Glut4 is expressed by osteoblasts and is required for insulin-stimulated glucose uptake

We next investigated the mechanism of insulin-stimulated glucose transport in osteoblasts. In undifferentiated osteoblast cultures, transcripts for 3 high-affinity Gluts, Glut1, Glut4, and Glut3, were detectable by quantitative polymerase chain reaction (qPCR) (Figure 2A). Expression of Glut2 transcripts was not detectable in undifferentiated cells or after osteogenic induction (data not shown). Intriguingly, although Glut1 and Glut3 mRNA levels remained relatively constant over 14 days of osteoblast differentiation (Figure 2A), Glut4 mRNA levels increased more than 5-fold (Figure 2A). These data, together with equivalent changes in Glut4 protein evident during the course of differentiation (Figure 2B), parallel the increases in insulin-stimulated 2-deoxy-glucose uptake during osteoblast maturation (Figure 1A). Importantly, insulin stimulation increased the presence of Glut4 in the membrane of control osteoblasts but, as expected, had no effect on IR-deficient osteoblasts (Figure 2C). To confirm that Glut4 was also expressed by osteoblasts in vivo, we examined tissue sections prepared from the femur of Glut4-Cre;Rosa26-RFP mice (21). In these mice, Cre-recombinase expression is driven by the Glut4 promoter and results in the recombination of the Rosa26 locus and the expression of a red fluorescent protein (RFP) reporter gene. As shown in Figure 2D, osteoblasts, osteocytes, and chondrocytes express RFP, indicative of Glut4 promoter activity in these cells.

Figure 2.

Figure 2.

Expression of a functional Glut4 in osteoblasts. A, Relative levels of Glut1, Glut3, and Glut4 mRNA determined by qPCR during osteoblast differentiation in vitro. Glut2 was not detectable. B, Immunoblot analysis of Glut4 expression in extracts isolated at the indicated times during osteoblast differentiation. Lysates from C2C12 myoblasts were used as a positive control. C, Immunoblotting of plasma membrane proteins in control and IR-deficient osteoblasts treated with insulin (10nM). IGF-1R was used as a loading control. D, Representative tissue section from the femur of Glut4-Cre;Rosa26-RFP mice, in which RFP expression denotes Glut4 promoter activity. B, bone; Chond, chondrocyte; Mus, muscle. No RFP expression was detected in the skeletal tissue of Cre-negative mice (data not shown).

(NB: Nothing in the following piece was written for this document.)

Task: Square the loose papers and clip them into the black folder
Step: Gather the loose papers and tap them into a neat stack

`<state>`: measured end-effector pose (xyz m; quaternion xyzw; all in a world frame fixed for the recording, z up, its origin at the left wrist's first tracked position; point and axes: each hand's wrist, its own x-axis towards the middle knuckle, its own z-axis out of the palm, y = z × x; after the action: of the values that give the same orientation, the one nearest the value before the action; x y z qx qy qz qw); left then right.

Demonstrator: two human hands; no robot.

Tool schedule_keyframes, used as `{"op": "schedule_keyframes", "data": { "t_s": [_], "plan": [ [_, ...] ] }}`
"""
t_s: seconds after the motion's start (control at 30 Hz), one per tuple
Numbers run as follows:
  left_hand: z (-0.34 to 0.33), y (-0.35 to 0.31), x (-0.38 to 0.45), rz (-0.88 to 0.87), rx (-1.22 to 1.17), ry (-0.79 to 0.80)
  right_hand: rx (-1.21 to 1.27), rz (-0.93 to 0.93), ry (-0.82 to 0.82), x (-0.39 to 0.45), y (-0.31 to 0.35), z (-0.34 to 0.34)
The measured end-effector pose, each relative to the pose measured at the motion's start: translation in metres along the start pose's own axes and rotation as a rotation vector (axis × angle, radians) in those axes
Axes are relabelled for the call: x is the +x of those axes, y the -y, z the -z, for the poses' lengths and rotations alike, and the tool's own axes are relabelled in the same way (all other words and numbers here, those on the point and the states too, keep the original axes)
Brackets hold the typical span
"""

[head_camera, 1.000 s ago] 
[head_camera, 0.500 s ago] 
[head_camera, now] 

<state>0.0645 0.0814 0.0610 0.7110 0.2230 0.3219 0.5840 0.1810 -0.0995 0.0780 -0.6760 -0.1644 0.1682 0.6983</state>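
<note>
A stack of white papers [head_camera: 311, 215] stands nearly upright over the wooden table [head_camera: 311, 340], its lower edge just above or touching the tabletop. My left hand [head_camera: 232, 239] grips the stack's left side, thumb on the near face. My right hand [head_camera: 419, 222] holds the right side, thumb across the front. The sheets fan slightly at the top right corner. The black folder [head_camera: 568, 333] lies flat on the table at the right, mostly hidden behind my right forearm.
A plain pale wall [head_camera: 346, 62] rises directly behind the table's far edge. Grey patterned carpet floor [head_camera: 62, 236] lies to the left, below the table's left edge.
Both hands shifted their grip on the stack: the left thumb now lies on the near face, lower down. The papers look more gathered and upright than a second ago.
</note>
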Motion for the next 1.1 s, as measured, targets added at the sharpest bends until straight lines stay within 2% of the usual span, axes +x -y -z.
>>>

Glut4 is required for late stage differentiation of osteoblasts in vivo but does not alter bone acquisition

To determine the significance of Glut4 expression by osteoblasts, we examined the requirement for this Glut in insulin-stimulated glucose uptake and osteoblast differentiation in vitro. Calvarial osteoblasts were isolated from Glut4flox/flox mice (1719) and infected with adenovirus expressing Cre-recombinase to disrupt Glut4 expression (ΔGlut4) or green fluorescent protein as a control (Figure 3A). Cre-mediated knockdown of Glut4 did not induce a compensatory change in the mRNA levels of Glut1 (Figure 3A) or affect basal glucose uptake levels (Figure 3B), which are likely to be governed by the activity of Glut1 (31). However, loss of Glut4 function largely abolished insulin-stimulated uptake of 2-deoxy-D-(3H)-glucose (Figure 3B). Cultures of ΔGlut4 osteoblasts also exhibited modest but significant reductions in serum-induced proliferation (Figure 3C), alkaline phosphatase staining (Figure 3E), and the expression of osterix and osteocalcin (Figure 3D) relative to controls. Moreover, Alizarin staining for matrix mineralization was significantly reduced relative to controls (Figure 3, D and E). These results suggest that the expression of Glut4 is necessary for optimal osteoblast differentiation, at least in vitro.

Figure 3.

Figure 3.

Glut4 expression facilitates late stage osteoblast differentiation in vitro. A, Analysis of Glut4 and Glut1 mRNA by qPCR in control and ΔGlut4 before and after 14 days of differentiation of osteoblast cultures. B, Uptake of 2-deoxy-D-[3H]-glucose by control and ΔGlut4 osteoblasts in response to the indicated concentration of insulin; *, P < .05. C, Flow cytometric analysis of BrdU incorporation in control and ΔGlut4 osteoblasts cultured in the presence of 0.5% or 10% fetal bovine serum (FBS). D, qPCR analysis of Runx2, osteocalcin (Ocn), and osterix mRNA levels in control and ΔGlut4 osteoblasts after 14 days of differentiation. E, Alkaline phosphatase (ALP) and Alizarin Red staining (ARS) of control and ΔGlut4 osteoblasts after 14 days of differentiation. F, Quantification of deposited calcium in control and ΔGlut4 osteoblasts; *, P < .05.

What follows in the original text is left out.